Israel has also provided intelligence training and sent advisors to assist Kenya during the siege.
Yet even if intelligence were better coordinated, corruption would still hinder surveillance and tracking of cells. For the equivalent of a few hundred dollars slipped to an officer, a suspect can buy a passport, pass a checkpoint without searches or purchase arms, experts and officers say.
That means, even with the best surveillance, suspects can disappear and leads can go cold.
REACHING THE TARGET
“Kenya is facing a major problem with the middle layer because police are so corrupt,” said one Western diplomat.
“They have been pretty successful at stopping al Shabaab. One was bound to get through,” he said. “What is inexcusable is the very poor showing of the layer (of security) between entering (the country) and reaching the target.”
That makes it harder to infiltrate militant groups or cells, which is vital to halting such operations.
“It takes just one corrupt official for there to be a major intelligence or security breach, for someone to cross a border, for shillings to be slipped into a hand, and someone makes it through,” said another expert on east Africa.
The police force says it encourages the public to report corruption and promises appropriate disciplinary action.
“We cannot say that corruption is not there,” said police spokesperson Gatiria Mboroki, but added: “After you report that allegation it is going to be investigated.”
The former intelligence official said he had once tried to prove to senior colleagues the depth of corruption by bringing his Somali operatives across the border using Kenyan passports he bought on the black market for about $300 each.
“I went to great lengths to prove that closing the Kenyan border was not possible,” he said.
Police reform was one of the priorities in a new 2010 constitution. But, aside from some senior appointments, reform of the force has made limited headway.
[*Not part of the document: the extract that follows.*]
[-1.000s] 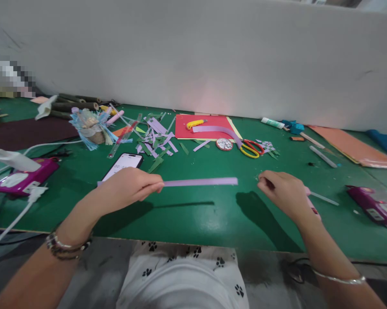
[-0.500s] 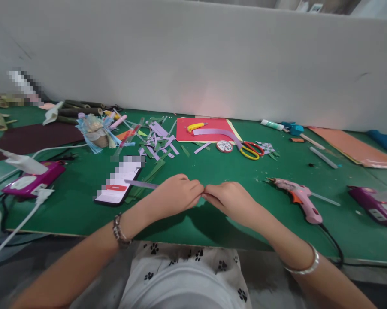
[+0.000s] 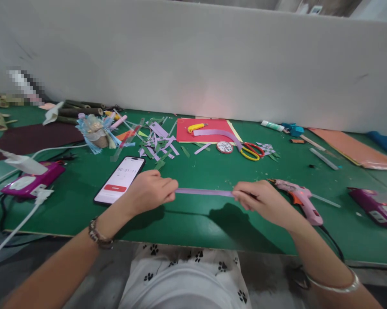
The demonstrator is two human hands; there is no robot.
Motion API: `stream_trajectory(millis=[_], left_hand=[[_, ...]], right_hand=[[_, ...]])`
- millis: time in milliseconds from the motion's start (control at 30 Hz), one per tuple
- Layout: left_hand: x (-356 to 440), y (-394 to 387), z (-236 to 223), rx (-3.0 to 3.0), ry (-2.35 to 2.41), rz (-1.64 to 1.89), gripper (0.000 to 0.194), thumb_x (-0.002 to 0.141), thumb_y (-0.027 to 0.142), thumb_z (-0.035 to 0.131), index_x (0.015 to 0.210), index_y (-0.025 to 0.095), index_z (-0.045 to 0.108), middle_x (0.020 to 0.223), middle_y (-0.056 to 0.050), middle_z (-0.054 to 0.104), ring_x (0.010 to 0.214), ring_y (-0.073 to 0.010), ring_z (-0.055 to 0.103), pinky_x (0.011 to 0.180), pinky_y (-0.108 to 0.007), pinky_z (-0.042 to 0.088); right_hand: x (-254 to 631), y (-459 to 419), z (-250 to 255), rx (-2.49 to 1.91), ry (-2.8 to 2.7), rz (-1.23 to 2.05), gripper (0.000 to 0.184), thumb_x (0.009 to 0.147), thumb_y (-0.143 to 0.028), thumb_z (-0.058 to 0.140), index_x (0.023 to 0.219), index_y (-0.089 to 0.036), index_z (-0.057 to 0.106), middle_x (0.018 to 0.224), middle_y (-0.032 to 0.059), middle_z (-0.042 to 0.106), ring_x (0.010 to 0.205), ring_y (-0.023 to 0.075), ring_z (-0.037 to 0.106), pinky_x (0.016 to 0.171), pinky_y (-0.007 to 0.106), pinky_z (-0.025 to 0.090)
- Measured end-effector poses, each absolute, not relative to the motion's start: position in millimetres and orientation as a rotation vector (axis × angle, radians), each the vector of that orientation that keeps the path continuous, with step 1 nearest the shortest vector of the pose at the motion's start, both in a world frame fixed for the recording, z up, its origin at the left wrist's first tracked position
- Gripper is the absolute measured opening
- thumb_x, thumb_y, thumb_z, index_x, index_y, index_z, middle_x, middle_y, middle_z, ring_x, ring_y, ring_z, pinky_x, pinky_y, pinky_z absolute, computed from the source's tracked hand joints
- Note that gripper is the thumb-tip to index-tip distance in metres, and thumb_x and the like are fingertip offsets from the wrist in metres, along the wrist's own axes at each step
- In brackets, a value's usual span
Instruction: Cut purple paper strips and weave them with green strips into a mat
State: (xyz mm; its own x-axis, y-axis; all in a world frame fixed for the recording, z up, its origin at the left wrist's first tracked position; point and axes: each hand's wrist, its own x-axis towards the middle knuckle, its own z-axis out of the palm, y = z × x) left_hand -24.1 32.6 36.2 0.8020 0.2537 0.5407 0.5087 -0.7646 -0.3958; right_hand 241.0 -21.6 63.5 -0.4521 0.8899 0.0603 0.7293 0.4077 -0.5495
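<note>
A narrow purple paper strip (image 3: 204, 192) is stretched straight and level between my two hands, over the green table (image 3: 193, 229). My left hand (image 3: 155, 191) pinches its left end, close beside a phone (image 3: 114, 186) that displays a timer. The right end is gripped by my right hand (image 3: 261, 199), whose fingers are curled closed. Just right of that hand lies a pink glue gun (image 3: 301, 199). Beyond the strip are scissors (image 3: 253, 151) with red and yellow handles and another, wider purple strip (image 3: 217, 133), curved upward.
Purple and green paper scraps (image 3: 159, 139) lie behind the phone. A yellow cutter (image 3: 196, 127) rests on red paper (image 3: 183, 133). White cables run to a purple power strip (image 3: 35, 180) at left; another purple block (image 3: 373, 206) sits at right. A white partition (image 3: 193, 60) stands behind.
My hands, which were together in the middle, have drawn apart to left and right. The purple strip now shows taut between them. My left forearm covers part of the phone.
</note>
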Motion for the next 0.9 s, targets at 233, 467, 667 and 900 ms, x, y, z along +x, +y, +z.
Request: stream_trajectory(millis=[233, 467, 667, 900], left_hand=[[-73, 42, 39, -2.363, -1.041, -0.584, 0.032, 0.080, 0.014, 0.034, 0.053, 0.020, 0.049, 0.041, 0.002, 0.048, 0.043, -0.0127, 0.047, 0.051, -0.025, 0.034], [-10, 7, 43, -3.018, -0.865, -0.688, 0.028, 0.086, 0.032, 0.035, 0.098, 0.015, 0.054, 0.095, -0.007, 0.063, 0.087, -0.0172, 0.056, 0.073, -0.027, 0.041], [16, -3, 37, -3.191, -0.975, -0.267, 0.034, 0.091, 0.028, 0.032, 0.068, 0.018, 0.056, 0.055, 0.002, 0.057, 0.053, -0.0136, 0.051, 0.055, -0.024, 0.032], [13, 2, 42, -3.289, -1.007, -0.231, 0.035, 0.091, 0.028, 0.033, 0.069, 0.019, 0.059, 0.044, 0.004, 0.052, 0.047, -0.0122, 0.047, 0.053, -0.023, 0.028]], right_hand=[[277, -36, 67, -1.611, -2.271, 0.476, 0.034, 0.088, -0.034, 0.034, 0.059, -0.020, 0.044, 0.045, -0.0038, 0.048, 0.042, 0.0087, 0.043, 0.047, 0.021, 0.032], [231, -31, 65, -1.329, -2.685, 0.255, 0.027, 0.088, -0.024, 0.035, 0.074, -0.019, 0.057, 0.061, 0.0019, 0.058, 0.057, 0.0124, 0.051, 0.054, 0.022, 0.032], [205, -26, 56, -1.101, -2.626, -0.038, 0.021, 0.077, -0.011, 0.040, 0.062, -0.017, 0.053, 0.052, -0.0004, 0.054, 0.049, 0.0099, 0.044, 0.058, 0.022, 0.033], [196, -19, 41, -0.987, -2.499, -0.221, 0.019, 0.064, -0.009, 0.040, 0.049, -0.017, 0.048, 0.039, -0.0043, 0.048, 0.037, 0.0067, 0.033, 0.049, 0.021, 0.026]])
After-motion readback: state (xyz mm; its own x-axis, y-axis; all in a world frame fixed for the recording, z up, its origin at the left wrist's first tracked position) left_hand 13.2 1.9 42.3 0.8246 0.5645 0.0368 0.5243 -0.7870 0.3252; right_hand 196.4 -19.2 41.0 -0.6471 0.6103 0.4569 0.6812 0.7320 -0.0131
“They talk it, but they don’t do anything. It doesn’t need money, it needs an attitude change,” said rights campaigner Maina Kiai. “The intelligence services need to understand that their job is not political, it is security.”
That was echoed by the former intelligence officer, who said the security forces were distracted by the election earlier this year. “The entire security has been more concerned with political intelligence than security intelligence,” he said.
The election of President Uhuru Kenyatta in March showed voting still tends to follow ethnic loyalties, a factor analysts say also seeps into appointments in the services.
The government says officials are chosen on merit, not background. Police spokesperson Mboroki insisted the police force was not swayed by politics but was a “public office”.
Yet activists and experts say more needs to be done.
“Unless there is some mechanism to make them accountable for their actions and some way to root out corruption,” said the security consultant, “there are not going to be any changes.”